## TO DO
The full listing below is to be written out exactly.

(Beginning of GIVEN MATERIAL)

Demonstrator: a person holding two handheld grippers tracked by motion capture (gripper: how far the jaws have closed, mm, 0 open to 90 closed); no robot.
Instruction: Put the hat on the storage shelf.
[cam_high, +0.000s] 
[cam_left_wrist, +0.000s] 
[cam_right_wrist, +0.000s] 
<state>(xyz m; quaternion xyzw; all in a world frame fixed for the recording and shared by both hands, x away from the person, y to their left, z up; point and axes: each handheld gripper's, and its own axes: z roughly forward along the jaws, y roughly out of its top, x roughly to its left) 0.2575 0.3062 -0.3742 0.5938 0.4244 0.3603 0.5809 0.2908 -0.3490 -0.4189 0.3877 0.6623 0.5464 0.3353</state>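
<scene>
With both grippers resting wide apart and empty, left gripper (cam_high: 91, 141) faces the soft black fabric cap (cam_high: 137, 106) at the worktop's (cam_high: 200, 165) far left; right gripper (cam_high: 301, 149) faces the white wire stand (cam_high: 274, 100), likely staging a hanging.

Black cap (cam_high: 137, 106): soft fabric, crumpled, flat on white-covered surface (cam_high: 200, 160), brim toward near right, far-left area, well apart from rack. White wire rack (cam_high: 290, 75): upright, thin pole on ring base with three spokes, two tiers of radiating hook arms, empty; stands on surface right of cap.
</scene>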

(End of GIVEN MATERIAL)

## ANSWER BOX
Demonstrator: a person holding two handheld grippers tracked by motion capture (gripper: how far the jaws have closed, mm, 0 open to 90 closed); no robot.
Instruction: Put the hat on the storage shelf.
[cam_high, +0.000s] 
[cam_left_wrist, +0.000s] 
[cam_right_wrist, +0.000s] 
<state>(xyz m; quaternion xyzw; all in a world frame fixed for the recording and shared by both hands, x away from the person, y to their left, z up; point and axes: each handheld gripper's, and its own axes: z roughly forward along the jaws, y roughly out of its top, x roughly to its left) 0.2575 0.3062 -0.3742 0.5938 0.4244 0.3603 0.5809 0.2908 -0.3490 -0.4189 0.3877 0.6623 0.5464 0.3353</state>
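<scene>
With both grippers resting wide apart and empty, left gripper (cam_high: 91, 141) faces the soft black fabric cap (cam_high: 137, 106) at the worktop's (cam_high: 200, 165) far left; right gripper (cam_high: 301, 149) faces the white wire stand (cam_high: 274, 100), likely staging a hanging.

Black cap (cam_high: 137, 106): soft fabric, crumpled, flat on white-covered surface (cam_high: 200, 160), brim toward near right, far-left area, well apart from rack. White wire rack (cam_high: 290, 75): upright, thin pole on ring base with three spokes, two tiers of radiating hook arms, empty; stands on surface right of cap.
</scene>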

This exercise has been completed.